Boktan yoldan dümdüz giderken arada bir uzaktan bir ışık gördüm, karşıdakinin cevap vermesini umarak düdüğümü aldım ve birkaç kez öttüm ama sonra bunun durgun bir ışık olduğunu öğrendim, öyle olmamalıydı. dağcı ol İnsanlar, şu anda bütün dağ, yürüyen bir tek benim, biraz fazla küçük. Beitai'ye giden yol oldukça açık olmasına rağmen, bazen dikkatli bir şekilde taranması gereken çatallar olabilir.Yanlış yaparsanız hemen geri dönmeniz gerekir. Bu sırada cep telefonundaki "walker" yazılımı devreye giriyor.O kadar yol katettiğiniz rotayı kaydediyor.Yön belirtmese de en azından yanlış giderseniz geri dönebilir ve gidemezsiniz. kayıp. Ben de inek dışkısına bakmak için çömelirdim.İnek dışkısındaki ayak izlerini gördüğümde yaşlıların bastığı anlamına geliyordu.İleriye doğru yürümeye devam ettim ve rahatladım. Uzun bir süre yürüdükten sonra nihayet taştan yola çıktım.Bu yolda yürürsem kesinlikle Beitai'ye gidebileceğim ve emekleyerek zorlu kariyerime başlamaya devam edeceğim. Yaklaşık 2 buçuk saat sonra nihayet Kuzey Çin Çatı Kemerine ulaştım ve kemerin altında enerjimi yeniledim. Hava basıncı nispeten düşük, çörekler şişkin, jambon hala nahoş, nektarinler iyi ve red bull iyi, sadece biraz soğuk. Bir şeyler yedikten sonra doğu parlamaya başladı. Farları kapatıp yürümeye devam ettim. Ne kadar seyahat ettiğimi bilmiyorum ve sonunda Zushi Tapınağı'nı görebiliyorum ve içten içe içten içe seviniyorum. 50 metre ileride iki büyük inek olduğu ve yolun ortasında görünen bir buzağının yol parası almak istediği tespit edildi. Sanırım onları sıkıştırabilirim, ama yine de tekmelenirsem biraz korkuyorum. Bu yüzden yanımdaki çayırda sessizce yürümeye karar verdim, saklanabilirdim. Sabah 5'te nihayet Zushi Tapınağı'na vardık. Tapınağın önündeki basamaklarda dururken ellerimi birleştirerek Bodhisattva'ya sessizce dilek diledim. Zushi Tapınağı denilmesine şaşmamalı, yanlış tapınak kapısına tapmak çok utanç verici.

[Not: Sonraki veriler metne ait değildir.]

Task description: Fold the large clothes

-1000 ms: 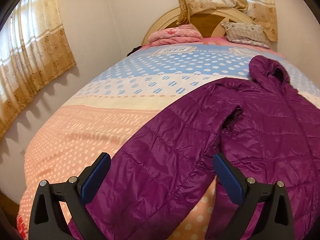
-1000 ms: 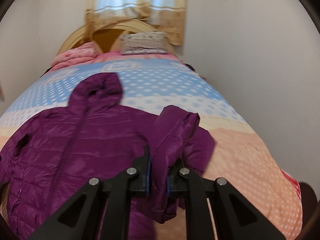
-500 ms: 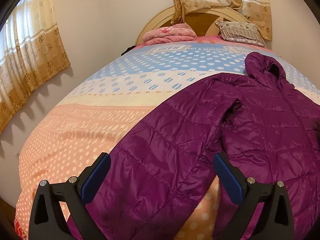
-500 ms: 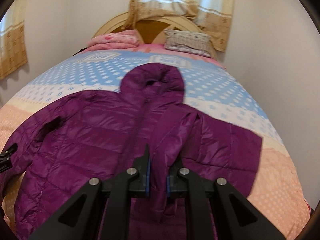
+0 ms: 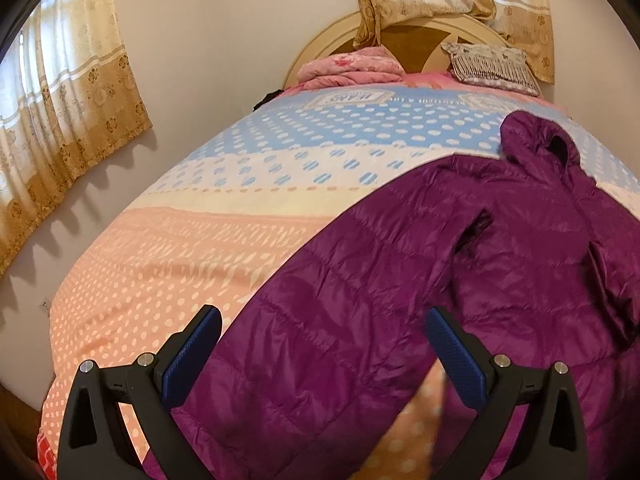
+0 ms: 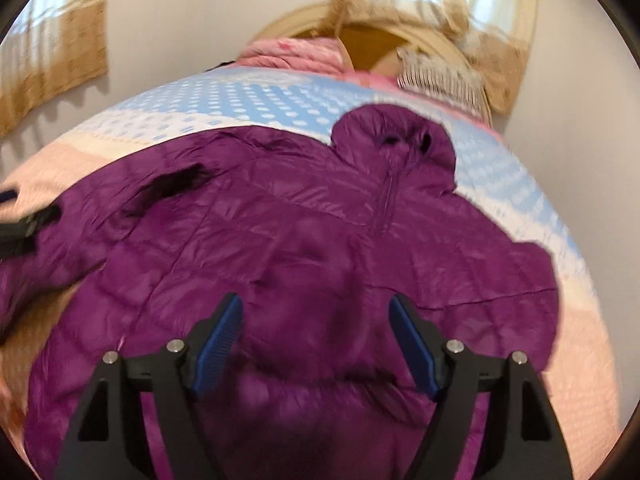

Beitai'ye siparişi veren kişi çoktan kalkmış ve bavulunu hazırlıyordu. Kısa bir dinlenmeden sonra ustaya sordum ve yol boyunca Zhongtai'ye gittim. Beitai'den Zhongtai'ye bakıldığında, iki dağ zirvesi var ve dağlarda tapınaklar var. Arkadaki merkezdir. Beitai'den Zhongtai'ye gittiğimde saat sabahın 6'sıydı.Zaten şafak sökmüştü.Uzaktan iki yol görebiliyordum.Biri arabaların geçtiği büyük yol, diğeri ise küçük yoldu. Tayvan'da insanlar tarafından dışarı çıktı.Birçok taş sütun var ve taş sütunun üzerinde nilüfer şeklinde bir ses var ve dağdaki Sanskritçe ses sestir. Orta aşamaya mümkün olduğunca çabuk ulaşmak için bu sütun sırası boyunca yürüyün. Zhongtai şu anda büyük çaplı tadilatlardan geçiyor, bu yüzden orada durmadım ve doğruca batıya gittim. Sabah saat 7:00 civarında Zhongtai'ye vardık.

Zhongtai'den Xitai'ye dağdan aşağı inerken, yolun merdivenlerinde, dağın zirvesine doğru üç kez diz çöküp dokuz secde ve merdivenlerden yukarı yürüyen bir uygulayıcı ile karşılaştım.Bu inancın gücüdür, inanılmazdır. . Zhongtai'den Xitai'ye giden yol çok uzak değil ama dağın zirvesine uzaktan bakıldığında Wangshan'da ölü bir at koşturma hissi biraz sinir bozucu. Zhongtai ve Xitai arasında bir kemer var ve kemerin altında birçok insan ve araba var. Her zaman her zaman küçük bir fikir vardır ya da bir arabaya binebilirim, ama sonunda, kendim tarafından reddediliyorum. Madem buradasın, gidelim.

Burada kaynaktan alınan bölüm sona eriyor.